▶ _WHAT THIS TASK INVOLVES_: The answer should reproduce the listing below character for character.

▶ _INFORMATION SUPPLIED_:
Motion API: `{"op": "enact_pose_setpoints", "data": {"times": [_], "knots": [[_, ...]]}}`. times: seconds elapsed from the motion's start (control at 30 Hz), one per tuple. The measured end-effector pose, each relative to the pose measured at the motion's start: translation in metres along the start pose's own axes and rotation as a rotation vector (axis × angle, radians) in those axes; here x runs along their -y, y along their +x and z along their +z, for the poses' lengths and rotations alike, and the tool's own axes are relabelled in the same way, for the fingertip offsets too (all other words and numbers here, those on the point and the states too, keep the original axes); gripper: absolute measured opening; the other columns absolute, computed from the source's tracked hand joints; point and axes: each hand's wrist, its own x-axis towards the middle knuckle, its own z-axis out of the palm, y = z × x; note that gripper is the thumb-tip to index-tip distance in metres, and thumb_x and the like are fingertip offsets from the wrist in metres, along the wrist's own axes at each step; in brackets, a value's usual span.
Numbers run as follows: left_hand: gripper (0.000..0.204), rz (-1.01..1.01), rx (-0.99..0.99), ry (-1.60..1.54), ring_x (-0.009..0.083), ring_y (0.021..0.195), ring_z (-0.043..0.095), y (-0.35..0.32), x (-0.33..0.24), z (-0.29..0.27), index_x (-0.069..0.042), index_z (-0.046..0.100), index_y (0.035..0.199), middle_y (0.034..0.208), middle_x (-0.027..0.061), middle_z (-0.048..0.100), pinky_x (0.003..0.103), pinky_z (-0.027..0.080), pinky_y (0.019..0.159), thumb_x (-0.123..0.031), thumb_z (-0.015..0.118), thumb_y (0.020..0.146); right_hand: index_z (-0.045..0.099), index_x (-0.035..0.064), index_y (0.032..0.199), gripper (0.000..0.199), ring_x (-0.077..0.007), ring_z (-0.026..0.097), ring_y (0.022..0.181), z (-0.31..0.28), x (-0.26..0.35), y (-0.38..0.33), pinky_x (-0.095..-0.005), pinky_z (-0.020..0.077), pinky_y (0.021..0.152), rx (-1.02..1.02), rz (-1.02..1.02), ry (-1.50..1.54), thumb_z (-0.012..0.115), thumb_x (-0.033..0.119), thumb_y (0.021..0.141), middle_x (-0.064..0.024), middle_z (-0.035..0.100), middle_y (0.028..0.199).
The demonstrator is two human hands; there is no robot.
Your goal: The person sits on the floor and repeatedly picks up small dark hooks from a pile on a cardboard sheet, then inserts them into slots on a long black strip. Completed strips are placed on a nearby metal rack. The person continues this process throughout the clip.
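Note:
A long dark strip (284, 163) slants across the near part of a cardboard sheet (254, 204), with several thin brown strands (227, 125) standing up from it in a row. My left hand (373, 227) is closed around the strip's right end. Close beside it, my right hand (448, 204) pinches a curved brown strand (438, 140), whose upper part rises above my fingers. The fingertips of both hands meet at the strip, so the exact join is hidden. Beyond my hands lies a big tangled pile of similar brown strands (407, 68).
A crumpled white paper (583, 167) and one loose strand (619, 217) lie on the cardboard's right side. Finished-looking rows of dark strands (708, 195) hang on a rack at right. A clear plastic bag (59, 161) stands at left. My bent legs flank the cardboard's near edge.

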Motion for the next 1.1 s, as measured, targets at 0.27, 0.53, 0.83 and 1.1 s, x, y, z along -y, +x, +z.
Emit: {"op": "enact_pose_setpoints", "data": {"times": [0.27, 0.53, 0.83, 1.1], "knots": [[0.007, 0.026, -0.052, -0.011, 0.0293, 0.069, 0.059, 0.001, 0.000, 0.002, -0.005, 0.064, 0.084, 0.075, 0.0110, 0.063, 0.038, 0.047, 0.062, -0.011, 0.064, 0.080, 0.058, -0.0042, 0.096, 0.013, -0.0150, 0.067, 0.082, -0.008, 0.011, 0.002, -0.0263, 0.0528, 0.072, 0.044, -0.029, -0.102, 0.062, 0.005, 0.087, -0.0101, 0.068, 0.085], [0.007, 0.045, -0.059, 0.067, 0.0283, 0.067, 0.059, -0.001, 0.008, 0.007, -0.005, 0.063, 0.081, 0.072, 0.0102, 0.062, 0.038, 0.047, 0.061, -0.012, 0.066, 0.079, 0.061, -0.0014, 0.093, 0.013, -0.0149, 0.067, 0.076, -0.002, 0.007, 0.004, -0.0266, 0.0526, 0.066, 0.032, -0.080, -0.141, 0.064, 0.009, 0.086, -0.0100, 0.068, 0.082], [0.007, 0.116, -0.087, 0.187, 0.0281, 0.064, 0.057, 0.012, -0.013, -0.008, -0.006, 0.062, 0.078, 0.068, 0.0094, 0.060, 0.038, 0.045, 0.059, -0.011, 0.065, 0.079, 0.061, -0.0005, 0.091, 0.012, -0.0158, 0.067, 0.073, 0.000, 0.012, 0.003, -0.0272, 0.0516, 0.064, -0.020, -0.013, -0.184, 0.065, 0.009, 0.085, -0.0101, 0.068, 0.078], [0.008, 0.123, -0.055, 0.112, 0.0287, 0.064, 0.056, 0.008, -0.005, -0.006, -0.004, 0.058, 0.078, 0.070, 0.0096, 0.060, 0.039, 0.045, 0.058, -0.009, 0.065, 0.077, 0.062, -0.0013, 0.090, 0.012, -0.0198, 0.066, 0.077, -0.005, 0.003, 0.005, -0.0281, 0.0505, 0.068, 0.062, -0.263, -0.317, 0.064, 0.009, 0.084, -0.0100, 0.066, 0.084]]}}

▶ _WRITTEN ANSWER_:
Motion API: `{"op": "enact_pose_setpoints", "data": {"times": [_], "knots": [[_, ...]]}}`. times: seconds elapsed from the motion's start (control at 30 Hz), one per tuple. The measured end-effector pose, each relative to the pose measured at the motion's start: translation in metres along the start pose's own axes and rotation as a rotation vector (axis × angle, radians) in those axes; here x runs along their -y, y along their +x and z along their +z, for the poses' lengths and rotations alike, and the tool's own axes are relabelled in the same way, for the fingertip offsets too (all other words and numbers here, those on the point and the states too, keep the original axes); gripper: absolute measured opening; the other columns absolute, computed from the source's tracked hand joints; point and axes: each hand's wrist, its own x-axis towards the middle knuckle, its own z-axis out of the palm, y = z × x; note that gripper is the thumb-tip to index-tip distance in metres, and thumb_x and the like are fingertip offsets from the wrist in metres, along the wrist's own axes at each step; in brackets, a value's usual span.
Numbers run as follows: left_hand: gripper (0.000..0.204), rz (-1.01..1.01), rx (-0.99..0.99), ry (-1.60..1.54), ring_x (-0.009..0.083), ring_y (0.021..0.195), ring_z (-0.043..0.095), y (-0.35..0.32), x (-0.33..0.24), z (-0.29..0.27), index_x (-0.069..0.042), index_z (-0.046..0.100), index_y (0.035..0.199), middle_y (0.034..0.208), middle_x (-0.027..0.061), middle_z (-0.048..0.100), pinky_x (0.003..0.103), pinky_z (-0.027..0.080), pinky_y (0.019..0.159), thumb_x (-0.123..0.031), thumb_z (-0.015..0.118), thumb_y (0.020..0.146); right_hand: index_z (-0.045..0.099), index_x (-0.035..0.064), index_y (0.032..0.199), gripper (0.000..0.199), ring_x (-0.077..0.007), ring_z (-0.026..0.097), ring_y (0.022..0.181), z (-0.31..0.28), x (-0.26..0.35), y (-0.38..0.33), pinky_x (-0.095..-0.005), pinky_z (-0.020..0.077), pinky_y (0.021..0.152), rx (-1.02..1.02), rz (-1.02..1.02), ry (-1.50..1.54), thumb_z (-0.012..0.115), thumb_x (-0.033..0.119), thumb_y (0.021..0.141), middle_x (-0.064..0.024), middle_z (-0.035..0.100), middle_y (0.028..0.199).
The demonstrator is two human hands; there is no robot.
Your goal: The person sits on the floor and repeatedly picks up small dark hooks from a pile on a cardboard sheet, then inserts them into slots on a long black strip. Completed strips are placed on a nearby metal rack. The person continues this process throughout the clip.
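Note:
A long dark strip (284, 163) slants across the near part of a cardboard sheet (254, 204), with several thin brown strands (227, 125) standing up from it in a row. My left hand (373, 227) is closed around the strip's right end. Close beside it, my right hand (448, 204) pinches a curved brown strand (438, 140), whose upper part rises above my fingers. The fingertips of both hands meet at the strip, so the exact join is hidden. Beyond my hands lies a big tangled pile of similar brown strands (407, 68).
A crumpled white paper (583, 167) and one loose strand (619, 217) lie on the cardboard's right side. Finished-looking rows of dark strands (708, 195) hang on a rack at right. A clear plastic bag (59, 161) stands at left. My bent legs flank the cardboard's near edge.
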
Motion for the next 1.1 s, as measured, targets at 0.27, 0.53, 0.83 and 1.1 s, x, y, z along -y, +x, +z.
Emit: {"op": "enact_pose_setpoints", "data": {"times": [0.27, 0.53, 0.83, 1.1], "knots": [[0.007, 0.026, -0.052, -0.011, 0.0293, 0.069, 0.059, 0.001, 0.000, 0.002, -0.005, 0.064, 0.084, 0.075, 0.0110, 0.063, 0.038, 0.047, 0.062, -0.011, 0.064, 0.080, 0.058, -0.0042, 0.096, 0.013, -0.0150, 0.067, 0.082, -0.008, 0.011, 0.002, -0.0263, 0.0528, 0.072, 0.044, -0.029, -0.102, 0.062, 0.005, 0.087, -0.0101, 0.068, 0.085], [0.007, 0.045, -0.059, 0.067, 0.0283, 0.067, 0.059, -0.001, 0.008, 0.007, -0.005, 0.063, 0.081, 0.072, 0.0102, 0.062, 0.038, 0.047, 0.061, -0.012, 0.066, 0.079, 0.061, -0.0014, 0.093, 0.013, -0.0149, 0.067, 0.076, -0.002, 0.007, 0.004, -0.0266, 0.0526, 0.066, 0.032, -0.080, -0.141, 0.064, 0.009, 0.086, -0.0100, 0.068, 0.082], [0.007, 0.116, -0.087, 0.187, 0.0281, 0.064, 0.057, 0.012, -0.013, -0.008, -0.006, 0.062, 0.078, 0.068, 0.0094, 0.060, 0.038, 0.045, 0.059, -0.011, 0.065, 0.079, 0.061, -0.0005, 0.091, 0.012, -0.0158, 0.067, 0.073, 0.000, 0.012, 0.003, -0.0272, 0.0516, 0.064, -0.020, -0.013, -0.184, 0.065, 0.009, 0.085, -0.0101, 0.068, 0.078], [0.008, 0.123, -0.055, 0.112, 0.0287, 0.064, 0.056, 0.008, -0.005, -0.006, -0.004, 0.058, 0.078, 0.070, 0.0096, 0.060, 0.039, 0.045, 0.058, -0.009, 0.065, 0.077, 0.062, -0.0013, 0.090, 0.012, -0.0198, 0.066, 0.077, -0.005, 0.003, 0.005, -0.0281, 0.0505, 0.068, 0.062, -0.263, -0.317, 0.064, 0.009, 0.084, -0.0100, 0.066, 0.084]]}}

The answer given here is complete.